Biden’s foreign policy challenges mounting up

As US President Joe Biden approaches the end of his first year in the White House, foreign policy challenges are mounting up. How will he act regarding the situation in Ukraine? Then there is the debate over the possible signing of a new nuclear deal with Iran. These foreign policy stakes should not hide the fact that, despite Biden’s focus on China and Russia, his track record still sticks to US norms. He is very cautious when dealing with old and new foes alike. He is trying to restore the world’s confidence in America. He is not yet relying on military force to achieve his foreign policy goals. He is still adopting a wait-and-see approach to assess how other nations will shape their foreign policies in a post-COVID-19 world.

On the Middle East, it is obvious that Biden has given a big role to National Security Adviser Jake Sullivan. Sullivan is seen as the point man for the administration in reference to Iran. He provides the institutional memory for the ongoing negotiations in Vienna. This suggests that any possible new nuclear deal between the US and Iran will be in the mold of the 2015 agreement, but with more stringent conditions on Tehran’s ability to enrich uranium. It is arguable that Biden has so far refused to accept Iran’s demands to remove all the US sanctions on Tehran. This will likely continue under the mandate of a new nuclear agreement.

Meanwhile, the United States Institute of Peace last year published a study on the relations between the Biden administration and both the Israelis and the Palestinians. It said: “The Biden administration has not prioritized the Israeli-Palestinian conflict on its foreign policy agenda.” However, there is no doubt that the conflict in Gaza in May 2021 changed that attitude. Right after a ceasefire was declared, there was talk of plans for the reconstruction of Gaza. And, while Biden is a supporter of the Abraham Accords, he has killed off the so-called deal of the century. Biden has also taken a different approach toward Jerusalem and the US now intends to reopen its consulate in East Jerusalem. This could be an important friendly gesture to the Palestinians. It would be a recognition of the rights of Muslims and Christians in the Holy City.

Further, it seems that the Biden administration was the catalyst for the delay in the convening of the Libyan elections.
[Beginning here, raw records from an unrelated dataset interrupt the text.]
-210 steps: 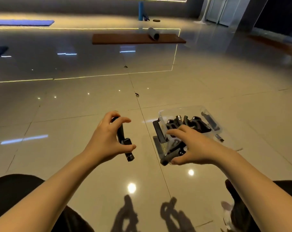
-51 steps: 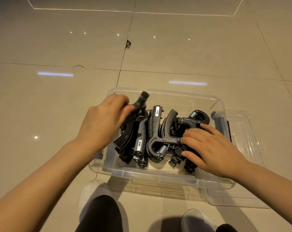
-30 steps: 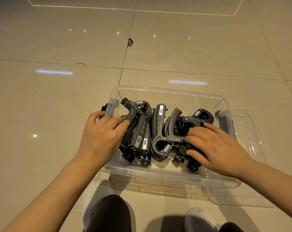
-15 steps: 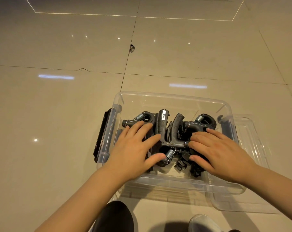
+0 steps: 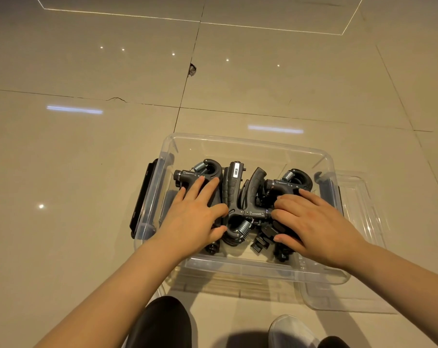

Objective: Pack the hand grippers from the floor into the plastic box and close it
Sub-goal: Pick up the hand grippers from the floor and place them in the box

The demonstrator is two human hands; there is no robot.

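An indoor room with a hard, polished floor [image 5: 87, 172], most likely a gym or exercise space, though the view shows too little to be sure. Large glossy beige tiles reflect ceiling spotlights and strip lights, and a thin bright line [image 5: 263, 27] runs across the far tiles. One grout joint has a chip [image 5: 192, 70]. A clear box [image 5: 238, 146] of spring grippers [image 5: 234, 189] sits straight on the floor, its lid [image 5: 363, 247] beside it.
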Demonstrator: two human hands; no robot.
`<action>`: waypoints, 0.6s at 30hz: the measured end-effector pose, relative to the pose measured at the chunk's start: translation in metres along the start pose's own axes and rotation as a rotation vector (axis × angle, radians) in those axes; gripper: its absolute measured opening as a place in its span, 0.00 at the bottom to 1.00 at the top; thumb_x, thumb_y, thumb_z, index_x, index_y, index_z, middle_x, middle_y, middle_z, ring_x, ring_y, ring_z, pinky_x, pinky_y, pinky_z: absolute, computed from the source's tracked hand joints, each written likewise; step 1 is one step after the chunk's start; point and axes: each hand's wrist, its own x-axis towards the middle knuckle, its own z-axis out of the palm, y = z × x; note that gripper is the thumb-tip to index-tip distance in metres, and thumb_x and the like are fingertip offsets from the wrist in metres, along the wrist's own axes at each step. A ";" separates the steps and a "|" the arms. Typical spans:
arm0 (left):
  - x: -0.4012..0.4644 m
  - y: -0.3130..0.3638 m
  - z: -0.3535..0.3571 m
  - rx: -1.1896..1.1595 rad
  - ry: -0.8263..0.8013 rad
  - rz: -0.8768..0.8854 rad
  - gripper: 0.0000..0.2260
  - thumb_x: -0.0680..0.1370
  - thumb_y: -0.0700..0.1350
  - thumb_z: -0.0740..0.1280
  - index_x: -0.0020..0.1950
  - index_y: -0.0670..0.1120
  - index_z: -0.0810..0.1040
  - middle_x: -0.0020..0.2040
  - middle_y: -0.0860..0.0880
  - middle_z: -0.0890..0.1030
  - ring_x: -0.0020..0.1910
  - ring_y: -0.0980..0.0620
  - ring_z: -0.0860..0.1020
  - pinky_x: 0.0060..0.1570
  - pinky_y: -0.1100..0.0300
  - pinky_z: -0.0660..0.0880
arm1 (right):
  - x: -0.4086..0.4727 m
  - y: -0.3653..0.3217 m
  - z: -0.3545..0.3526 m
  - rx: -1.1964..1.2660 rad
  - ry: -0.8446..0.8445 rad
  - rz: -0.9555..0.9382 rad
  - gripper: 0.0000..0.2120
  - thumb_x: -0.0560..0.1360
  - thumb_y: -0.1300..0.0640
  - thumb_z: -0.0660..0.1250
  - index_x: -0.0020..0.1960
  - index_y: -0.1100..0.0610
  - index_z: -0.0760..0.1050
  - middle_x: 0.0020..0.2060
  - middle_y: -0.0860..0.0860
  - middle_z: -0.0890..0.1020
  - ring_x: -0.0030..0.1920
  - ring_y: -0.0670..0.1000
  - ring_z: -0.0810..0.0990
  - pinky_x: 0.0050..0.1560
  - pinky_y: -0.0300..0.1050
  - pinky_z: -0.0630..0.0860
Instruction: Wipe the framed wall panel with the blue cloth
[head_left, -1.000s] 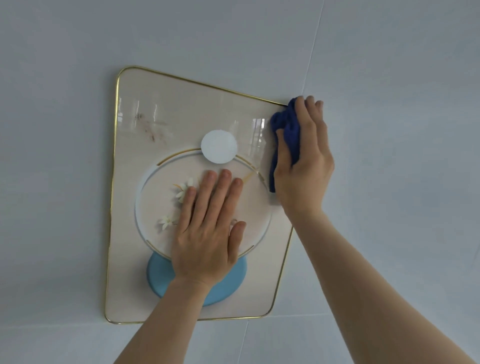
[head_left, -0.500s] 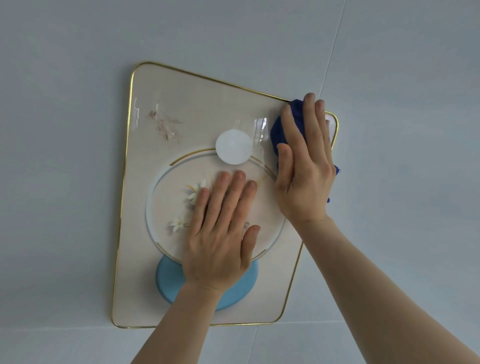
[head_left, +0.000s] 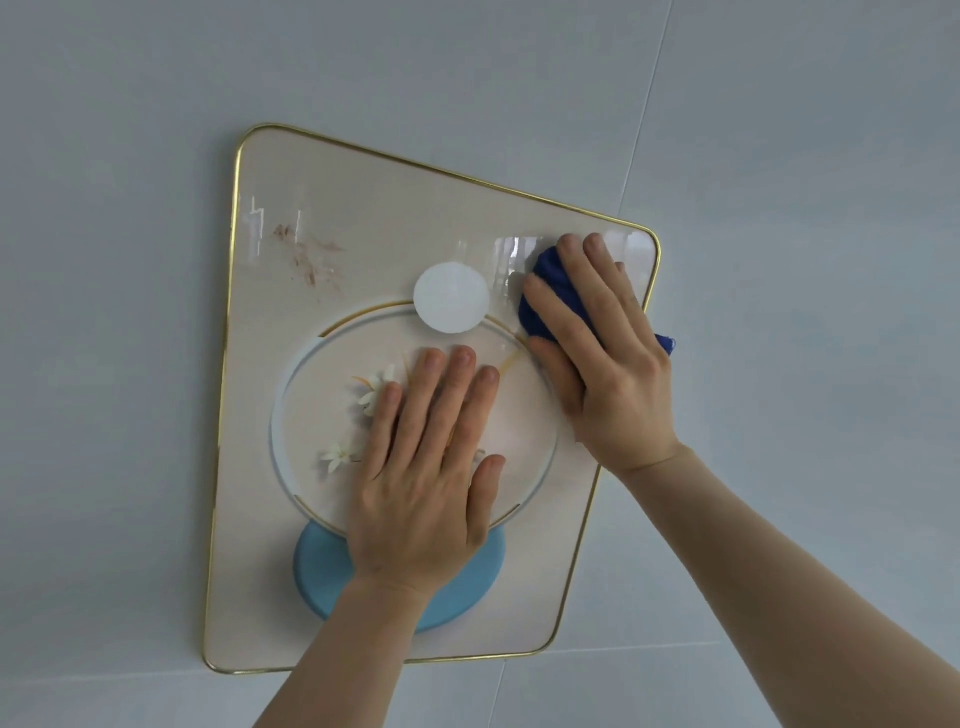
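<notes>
One framed wall panel (head_left: 363, 218) hangs on the pale tiled wall (head_left: 156, 78), gold-edged and glossy, printed with a ring, small white flowers, a white disc and a blue disc low down. A second ago the blue cloth (head_left: 545, 291) sat at the panel's upper right edge; it has since slid inward onto the glass beside the white disc, so the wiping stroke looks to be heading left. The right hand (head_left: 605, 353) presses the bunched cloth flat, its grip closed over the wad with fingers spread on top. The left hand (head_left: 431, 462) lies open, palm flat on the ring, holding nothing, apparently steadying the panel. Reddish smears (head_left: 311, 254) near the upper left remain uncleaned.
</notes>
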 end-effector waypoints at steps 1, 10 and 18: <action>0.000 -0.001 0.000 0.000 -0.002 0.002 0.27 0.84 0.53 0.50 0.83 0.46 0.57 0.84 0.47 0.58 0.84 0.46 0.54 0.83 0.46 0.51 | 0.000 0.003 0.000 -0.005 0.008 0.005 0.15 0.84 0.60 0.68 0.70 0.62 0.79 0.73 0.65 0.74 0.77 0.67 0.70 0.76 0.67 0.71; -0.001 0.001 0.002 0.028 -0.006 -0.009 0.27 0.85 0.53 0.49 0.83 0.46 0.55 0.84 0.47 0.57 0.84 0.46 0.53 0.83 0.46 0.50 | 0.007 -0.024 0.018 0.010 0.294 0.501 0.15 0.85 0.64 0.63 0.69 0.63 0.79 0.75 0.65 0.74 0.79 0.67 0.67 0.80 0.65 0.65; -0.001 0.001 -0.004 -0.017 -0.028 -0.017 0.27 0.84 0.52 0.51 0.83 0.46 0.57 0.84 0.47 0.58 0.84 0.46 0.54 0.82 0.44 0.52 | -0.008 -0.013 -0.001 0.005 0.144 0.289 0.14 0.84 0.63 0.66 0.69 0.63 0.79 0.73 0.60 0.75 0.78 0.65 0.70 0.82 0.61 0.65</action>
Its rationale rested on the need to avoid a stalemate following the results, which could have preempted a political deadlock.

Improving relations with the Palestinians would also reflect positively in the attitudes of the Arabs and Muslims inside America

Maria Maalouf

All these foreign policy gambits will lead to important questions. First, what kind of pressure will the Biden administration exert on Israel in case it opposes any political deal over Iran’s nuclear program? Second, what tools will it use to stop a future war in Gaza between Israel and Hamas?

On Egypt, the Biden administration seems to be almost silent. It has to endorse Cairo’s mediation between the Israelis and the Palestinians. It has to engage more with the Egyptian leadership and must be more encouraging regarding a settlement of the dispute involving Egypt, Ethiopia and Sudan over the construction of the Grand Ethiopian Renaissance Dam. The longer it waits on this issue, the more unresolvable the conflict will be.

Quoting the Institute of Peace again, it said that the Biden administration finds that both the Israelis and the Palestinians are deserving of “equal measures of security, freedom, opportunity and dignity.” In terms of US domestic politics, this means that improving relations with the Palestinians would also reflect positively in the attitudes of the Arabs and Muslims inside America, a majority of whom voted for Biden in the 2020 election. He has to invest in this political stock. Otherwise, he will lose a crucial support base not only for himself, but for the Democratic Party generally.

This also means it is critical for Biden to explain to the American public why he wants to renew the US’ rivalry with Russia. Moscow has, over the last two decades, enjoyed much success in the Middle East. If Biden is more hostile, Russia could be more of a handicap to a positive American role in Syria. It is time for Biden to consult more with the Kremlin over Syria. This can be done professionally and without any personal closeness with President Vladimir Putin.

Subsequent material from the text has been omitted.